The task: Working from the start of the listing, please write out exactly the lines through the one that holds "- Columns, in", both included, and omit all pictures.

Data below:
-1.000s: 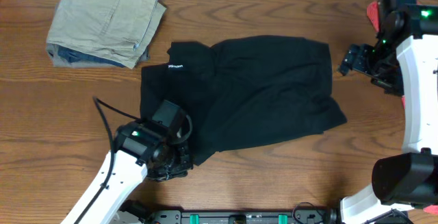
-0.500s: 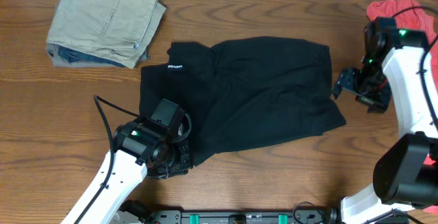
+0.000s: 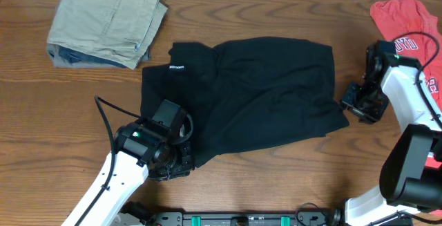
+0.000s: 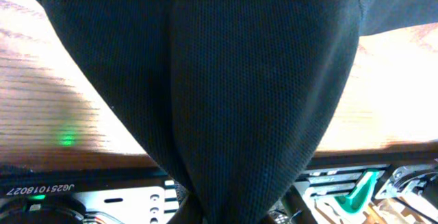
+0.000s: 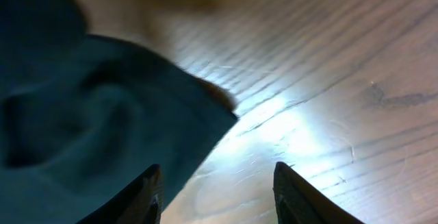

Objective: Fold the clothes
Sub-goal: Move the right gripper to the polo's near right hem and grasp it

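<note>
The black shirt [image 3: 248,95] lies partly folded in the middle of the table, with its white label [image 3: 177,67] near the collar at the left. My left gripper [image 3: 181,162] is shut on the shirt's front left corner. In the left wrist view the fabric [image 4: 226,80] bunches down into the pinch of that gripper [image 4: 233,214]. My right gripper [image 3: 351,106] sits low at the shirt's right front corner. In the right wrist view that gripper [image 5: 217,183] is open, its jaws apart over bare wood, and the shirt's corner [image 5: 102,128] reaches the left finger [image 5: 149,190].
Folded khaki trousers [image 3: 107,20] lie on another folded garment at the back left. A red T-shirt [image 3: 407,19] with white lettering lies at the back right, behind the right arm. A black rail [image 3: 242,219] runs along the table's front edge.
My right gripper has come forward and down from the back right to the shirt's right front corner, and its jaws have narrowed. The left gripper has stayed put, still pinching the fabric.
</note>
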Controlling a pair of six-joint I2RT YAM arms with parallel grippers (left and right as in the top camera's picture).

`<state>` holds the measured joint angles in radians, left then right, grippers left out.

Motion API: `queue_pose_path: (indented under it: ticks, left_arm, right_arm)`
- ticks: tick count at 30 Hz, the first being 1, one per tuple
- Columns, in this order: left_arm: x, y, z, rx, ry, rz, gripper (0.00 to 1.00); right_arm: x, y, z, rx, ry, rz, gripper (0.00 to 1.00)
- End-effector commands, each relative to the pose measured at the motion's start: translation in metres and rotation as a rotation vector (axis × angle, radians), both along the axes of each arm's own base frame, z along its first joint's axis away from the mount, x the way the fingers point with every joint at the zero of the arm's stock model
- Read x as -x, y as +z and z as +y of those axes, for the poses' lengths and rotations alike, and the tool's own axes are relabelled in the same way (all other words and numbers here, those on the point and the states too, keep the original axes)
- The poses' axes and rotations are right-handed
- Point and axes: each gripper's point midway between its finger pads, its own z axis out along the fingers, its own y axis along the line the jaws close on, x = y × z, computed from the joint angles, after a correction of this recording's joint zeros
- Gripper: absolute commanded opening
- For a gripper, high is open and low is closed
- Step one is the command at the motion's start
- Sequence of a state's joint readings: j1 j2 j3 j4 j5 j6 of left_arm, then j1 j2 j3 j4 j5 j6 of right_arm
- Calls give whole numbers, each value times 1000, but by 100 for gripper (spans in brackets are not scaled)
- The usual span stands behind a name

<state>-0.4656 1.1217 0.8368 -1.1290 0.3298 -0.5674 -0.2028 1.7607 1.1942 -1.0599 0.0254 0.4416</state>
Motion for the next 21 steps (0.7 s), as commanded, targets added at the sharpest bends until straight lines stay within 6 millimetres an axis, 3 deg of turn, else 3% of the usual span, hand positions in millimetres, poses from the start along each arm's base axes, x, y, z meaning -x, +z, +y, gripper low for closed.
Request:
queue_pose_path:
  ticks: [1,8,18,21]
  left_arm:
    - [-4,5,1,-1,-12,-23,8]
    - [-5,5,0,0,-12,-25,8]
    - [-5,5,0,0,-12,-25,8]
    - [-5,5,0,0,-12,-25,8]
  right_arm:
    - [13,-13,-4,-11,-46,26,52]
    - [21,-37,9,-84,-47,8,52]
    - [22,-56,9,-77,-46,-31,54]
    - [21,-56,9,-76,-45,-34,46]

Expected answer:
-1.000s: 
-0.500s: 
+0.000s: 
+0.000s: 
+0.000s: 

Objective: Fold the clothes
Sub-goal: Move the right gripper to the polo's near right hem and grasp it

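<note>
The black shirt [image 3: 248,95] lies partly folded in the middle of the table, with its white label [image 3: 177,67] near the collar at the left. My left gripper [image 3: 181,162] is shut on the shirt's front left corner. In the left wrist view the fabric [image 4: 226,80] bunches down into the pinch of that gripper [image 4: 233,214]. My right gripper [image 3: 351,106] sits low at the shirt's right front corner. In the right wrist view that gripper [image 5: 217,183] is open, its jaws apart over bare wood, and the shirt's corner [image 5: 102,128] reaches the left finger [image 5: 149,190].
Folded khaki trousers [image 3: 107,20] lie on another folded garment at the back left. A red T-shirt [image 3: 407,19] with white lettering lies at the back right, behind the right arm. A black rail [image 3: 242,219] runs along the table's front edge.
My right gripper has come forward and down from the back right to the shirt's right front corner, and its jaws have narrowed. The left gripper has stayed put, still pinching the fabric.
</note>
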Controlling a pair of six-joint I2RT YAM arms with parallel grippers (left and right as in the top camera's picture).

`<state>` holds the measured joint angles in radians, left then right, grippers left out.

Motion API: `queue_pose_path: (indented under it: ticks, left_arm, right_arm)`
- ticks: tick count at 30 Hz, the first being 1, one per tuple
- Columns, in this order: left_arm: x, y, z, rx, ry, rz, gripper (0.00 to 1.00); right_arm: x, y, z, rx, ry, rz, gripper (0.00 to 1.00)

The exercise requires nothing more.